Location (UCSC)Chr 17: 81.91 – 81.92 MbChr 11: 120.51 – 120.52 Mb
PubMed search[3][4]
Wikidata
View/Edit HumanView/Edit Mouse

Function

edit

SIRT7 facilitates the transcription of DNA by DNA polymerase I, DNA polymerase II, and DNA polymerase III.[8]

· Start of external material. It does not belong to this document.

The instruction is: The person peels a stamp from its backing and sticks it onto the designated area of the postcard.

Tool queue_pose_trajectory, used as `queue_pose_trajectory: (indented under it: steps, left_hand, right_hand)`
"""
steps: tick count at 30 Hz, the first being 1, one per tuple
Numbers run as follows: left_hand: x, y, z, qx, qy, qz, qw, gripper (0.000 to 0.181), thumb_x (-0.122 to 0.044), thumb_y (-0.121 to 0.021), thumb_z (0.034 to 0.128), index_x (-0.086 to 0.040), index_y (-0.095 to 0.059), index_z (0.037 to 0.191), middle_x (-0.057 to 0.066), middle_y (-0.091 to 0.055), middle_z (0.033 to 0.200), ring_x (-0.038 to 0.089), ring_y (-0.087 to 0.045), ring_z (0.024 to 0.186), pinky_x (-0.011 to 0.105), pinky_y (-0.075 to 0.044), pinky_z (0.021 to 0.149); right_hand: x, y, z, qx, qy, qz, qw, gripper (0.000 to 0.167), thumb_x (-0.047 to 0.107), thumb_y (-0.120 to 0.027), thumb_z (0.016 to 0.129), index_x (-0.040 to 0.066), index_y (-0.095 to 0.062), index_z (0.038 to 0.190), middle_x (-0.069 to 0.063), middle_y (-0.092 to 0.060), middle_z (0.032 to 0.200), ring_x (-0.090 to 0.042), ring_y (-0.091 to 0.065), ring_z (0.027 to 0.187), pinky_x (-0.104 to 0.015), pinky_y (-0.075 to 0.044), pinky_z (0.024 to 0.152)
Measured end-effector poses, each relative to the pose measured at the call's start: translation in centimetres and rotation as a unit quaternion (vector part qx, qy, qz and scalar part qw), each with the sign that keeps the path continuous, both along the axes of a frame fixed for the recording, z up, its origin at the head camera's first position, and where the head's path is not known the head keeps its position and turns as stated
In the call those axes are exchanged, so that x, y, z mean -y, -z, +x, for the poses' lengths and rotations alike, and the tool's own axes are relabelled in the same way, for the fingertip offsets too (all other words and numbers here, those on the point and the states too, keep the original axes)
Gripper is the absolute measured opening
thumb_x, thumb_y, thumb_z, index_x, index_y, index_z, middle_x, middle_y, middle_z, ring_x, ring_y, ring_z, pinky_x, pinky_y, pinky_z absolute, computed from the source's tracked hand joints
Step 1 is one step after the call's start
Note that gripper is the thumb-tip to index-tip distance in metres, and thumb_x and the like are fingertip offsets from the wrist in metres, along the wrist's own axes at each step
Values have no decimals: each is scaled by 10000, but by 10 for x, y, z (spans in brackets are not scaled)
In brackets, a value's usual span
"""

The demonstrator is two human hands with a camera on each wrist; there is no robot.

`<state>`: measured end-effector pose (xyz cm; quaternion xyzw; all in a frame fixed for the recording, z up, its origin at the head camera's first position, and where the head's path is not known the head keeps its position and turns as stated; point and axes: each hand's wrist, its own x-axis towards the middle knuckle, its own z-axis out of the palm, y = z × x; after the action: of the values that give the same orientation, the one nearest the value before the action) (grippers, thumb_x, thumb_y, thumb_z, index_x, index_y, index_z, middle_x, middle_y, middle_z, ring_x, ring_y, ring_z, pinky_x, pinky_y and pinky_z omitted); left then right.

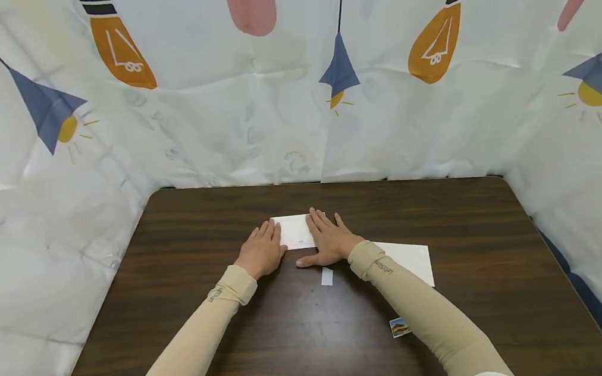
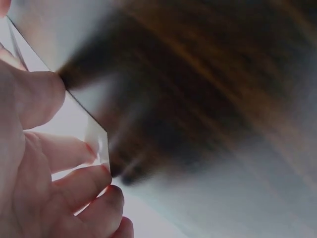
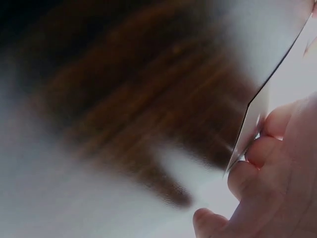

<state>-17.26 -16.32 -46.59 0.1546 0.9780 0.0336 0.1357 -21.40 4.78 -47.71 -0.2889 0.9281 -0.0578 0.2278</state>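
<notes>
White paper [image 1: 294, 231] lies toward twelve o'clock on our brown table [image 1: 294, 356]; at its eight our left hand [image 1: 261, 251] touches one end, fingers straight; at four our right hand [image 1: 330, 242] rests on the other, fingers outstretched; beyond, we see a white slip [image 1: 327, 276] at five, a larger white sheet [image 1: 411, 256] at four.

My right hand [image 1: 330, 240] covers one end of the white card [image 1: 291, 233], and the faint mark [image 1: 301, 242] on it is way too tiny to read. My right sleeve [image 1: 430, 314] hides part of the bigger white sheet [image 1: 417, 261] plus some of the little picture card [image 1: 398, 327]. The tabletop [image 2: 213, 89] is pretty much mush in both wrist views, and my left hand [image 2: 42, 173] gets cropped in its own.
</notes>
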Motion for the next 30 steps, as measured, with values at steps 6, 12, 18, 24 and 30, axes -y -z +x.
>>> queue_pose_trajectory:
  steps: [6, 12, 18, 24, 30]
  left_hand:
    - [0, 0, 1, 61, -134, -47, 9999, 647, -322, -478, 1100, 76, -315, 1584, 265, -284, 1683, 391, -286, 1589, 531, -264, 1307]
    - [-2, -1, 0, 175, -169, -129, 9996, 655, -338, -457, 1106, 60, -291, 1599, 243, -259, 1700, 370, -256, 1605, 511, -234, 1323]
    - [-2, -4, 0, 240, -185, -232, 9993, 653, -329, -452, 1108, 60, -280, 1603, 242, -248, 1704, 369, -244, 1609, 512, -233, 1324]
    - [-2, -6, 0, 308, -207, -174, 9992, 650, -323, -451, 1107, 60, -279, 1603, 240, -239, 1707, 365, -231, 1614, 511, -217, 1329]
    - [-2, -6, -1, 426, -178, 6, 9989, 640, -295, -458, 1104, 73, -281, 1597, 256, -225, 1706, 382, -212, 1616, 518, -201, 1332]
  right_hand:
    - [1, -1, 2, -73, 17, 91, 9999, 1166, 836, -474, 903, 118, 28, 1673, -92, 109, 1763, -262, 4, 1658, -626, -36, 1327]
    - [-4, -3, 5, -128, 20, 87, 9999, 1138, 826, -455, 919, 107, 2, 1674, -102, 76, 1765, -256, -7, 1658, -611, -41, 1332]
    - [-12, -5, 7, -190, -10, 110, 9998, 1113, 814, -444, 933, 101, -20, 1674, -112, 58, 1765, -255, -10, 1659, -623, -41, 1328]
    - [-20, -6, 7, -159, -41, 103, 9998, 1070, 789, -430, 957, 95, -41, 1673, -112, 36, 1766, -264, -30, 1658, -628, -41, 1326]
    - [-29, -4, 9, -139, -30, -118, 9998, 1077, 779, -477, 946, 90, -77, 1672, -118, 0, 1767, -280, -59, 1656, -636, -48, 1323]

In human cells, SIRT7 has only been shown to interact with two other molecules: RNA polymerase I (RNA Pol I) and upstream binding factor (UBF).[6] SIRT7 is localized to the nucleolus and interacts with RNA Pol I. Chromatin immunoprecipitation studies demonstrate that SIRT7 localizes to rDNA, and coimmunoprecipitation shows that SIRT7 binds RNA Pol I. In addition SIRT7 interacts with UBF, a major component of the RNA Pol I initiation complex.[9] It is not known whether or not SIRT7 is modifying RNA Pol I and/or UBF, and if so, what those modifications are.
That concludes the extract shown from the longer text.